By Peter Knight
Cambridge University Students’ Union found itself amid a confusing controversy after a vote was passed to ban all union societies and external organisations from bringing firearms to the CUSU Freshers’ Fair as well as other CUSU events. In the ‘CUSU Believes’ section of the motion, it was stated that
“The presence of firearms and military personnel at Freshers’ Fair is alarming and off-putting for some students and has the potential to detrimentally affect students’ mental welfare.”
Photo: Alex Andrews
The controversy emerged as the original motion proposed by CUSU’s Welfare and Rights Officer, Stella Swain, and seconded by the union’s Access and Funding Officer, would not simply ban firearms, but also ban external military organisations from CUSU events, with Swain stating that she believed the Freshers’ Fair should not be a place for external military organisations to ‘recruit’, and furthermore that the CUSU had previously pledged to ‘demilitarise’ the university. The tabled motion was quickly picked up by many national newspapers, and Colonel Richard Kemp, former commander of the British Forces in Afghanistan, condemned it in an interview with the Daily Telegraph, stating that he believed the proposal was “just yet another effort […] to undermine British society.”

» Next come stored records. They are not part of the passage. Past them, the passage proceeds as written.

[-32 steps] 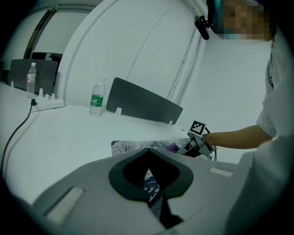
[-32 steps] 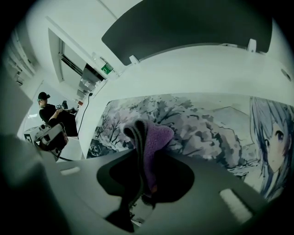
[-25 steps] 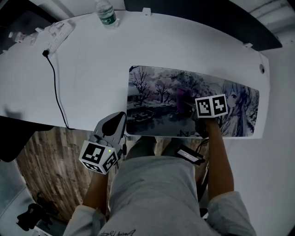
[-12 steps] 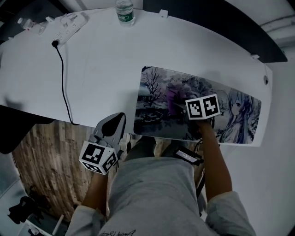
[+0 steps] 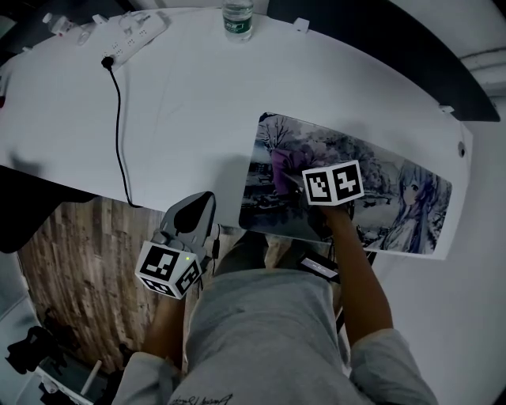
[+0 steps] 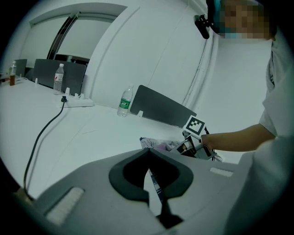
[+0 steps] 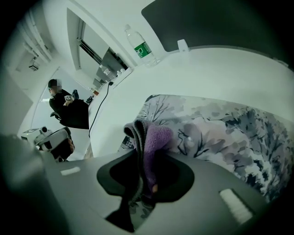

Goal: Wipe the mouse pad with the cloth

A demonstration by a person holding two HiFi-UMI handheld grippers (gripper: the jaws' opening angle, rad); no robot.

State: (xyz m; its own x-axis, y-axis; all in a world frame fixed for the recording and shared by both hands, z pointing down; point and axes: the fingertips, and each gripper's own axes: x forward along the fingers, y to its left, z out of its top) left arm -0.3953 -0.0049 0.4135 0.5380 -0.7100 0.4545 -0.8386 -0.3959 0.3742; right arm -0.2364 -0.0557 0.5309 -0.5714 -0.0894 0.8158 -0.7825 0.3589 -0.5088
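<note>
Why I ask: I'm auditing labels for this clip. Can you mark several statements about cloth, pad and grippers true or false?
1. The right gripper is shut on the purple cloth, over the mouse pad. True.
2. The left gripper presses the mouse pad. False: it is off the pad, by the table's near edge, shut, empty.
3. The water bottle stands on the pad. False: it stands on bare table, far edge.
4. A power strip with a black cable lies at the table's far left. True.
</note>
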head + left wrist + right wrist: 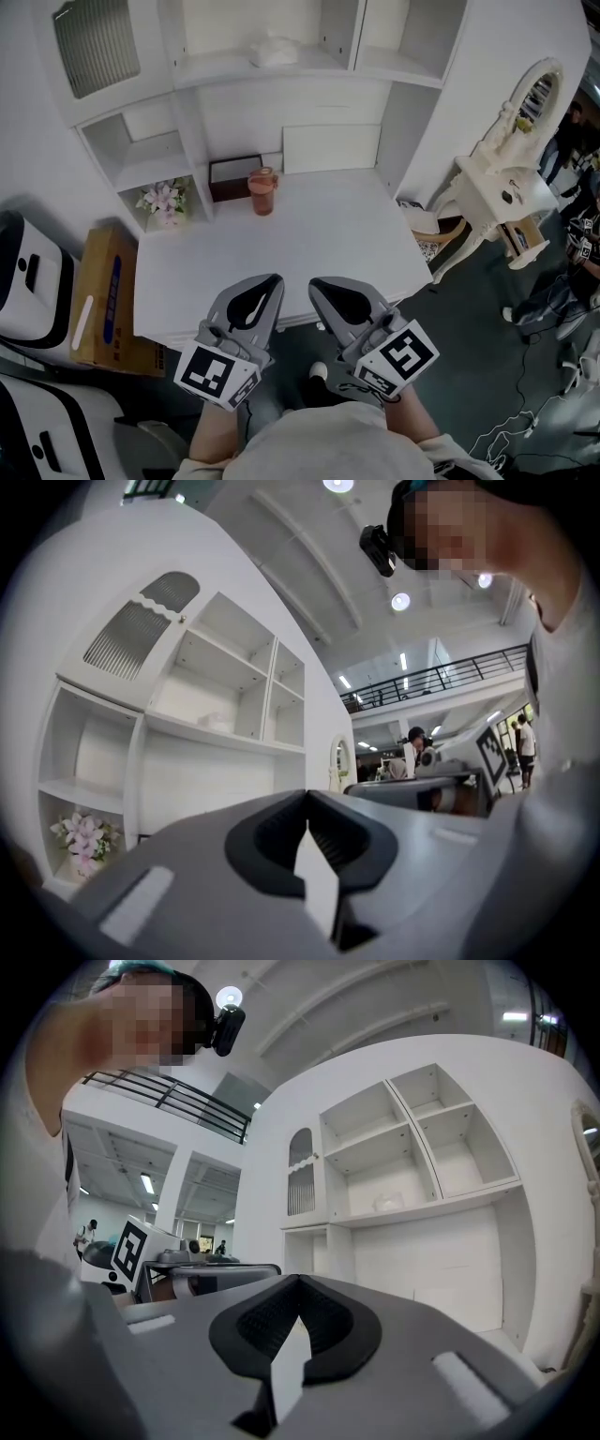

It was not simply external figures and organisations that criticised the motion either, as the CUSU itself supports several societies that work closely with – and receive funding from – the British Armed Forces, for example, the Officer Training Corps, Royal Navy Units, and Territorial Army. In opposition to the motion, a CUOTC platoon commander stated that the motion sought “to ban the Officer Training Corps and the University Air and Naval Squadrons from the Freshers’ Fair and, in doing so, seeks to influence and restrict the way in which students enjoy their spare time.” However, further noted that he did “not object to the ban on military firearms, which is entirely sensible.” While article 5 of the original proposal stated explicitly that military societies on campus would not be included in the ban, this protection seems to have been buried in the confusion and frustration of the debate.
Military organisations are not the only ones who were critical of the proposal, however, as a committee member from the Cambridge University Rifle Association pointed out that “the army provide no personnel at the Freshers’ Fair, and neither do the RAF”. She also expressed concern over the firearms ban, insisting that the rifles used by the society are “no different from any other piece of sporting equipment”, and even then, were inactive and chained securely to desks during Freshers’ Fair, and further stated that it was “disgraceful” that societies which would be affected by the ban were not consulted before the council meeting.
While the original motion was passed by 75% of the vote, an amendment was proposed on the 3rd of February which would remove ‘CUSU Resolves 2 and 3’, essentially removing the ban on ‘external military organisations which are not student societies registered in the CUSU Societies Directory’ and ‘non-CUSU members from external organisations attending CUSU Freshers’ Fair by using a society as a front’. While this amendment passed by 55%, newspapers across the nation were already printing articles based on the original wording of the motion, with strong reactions from readers.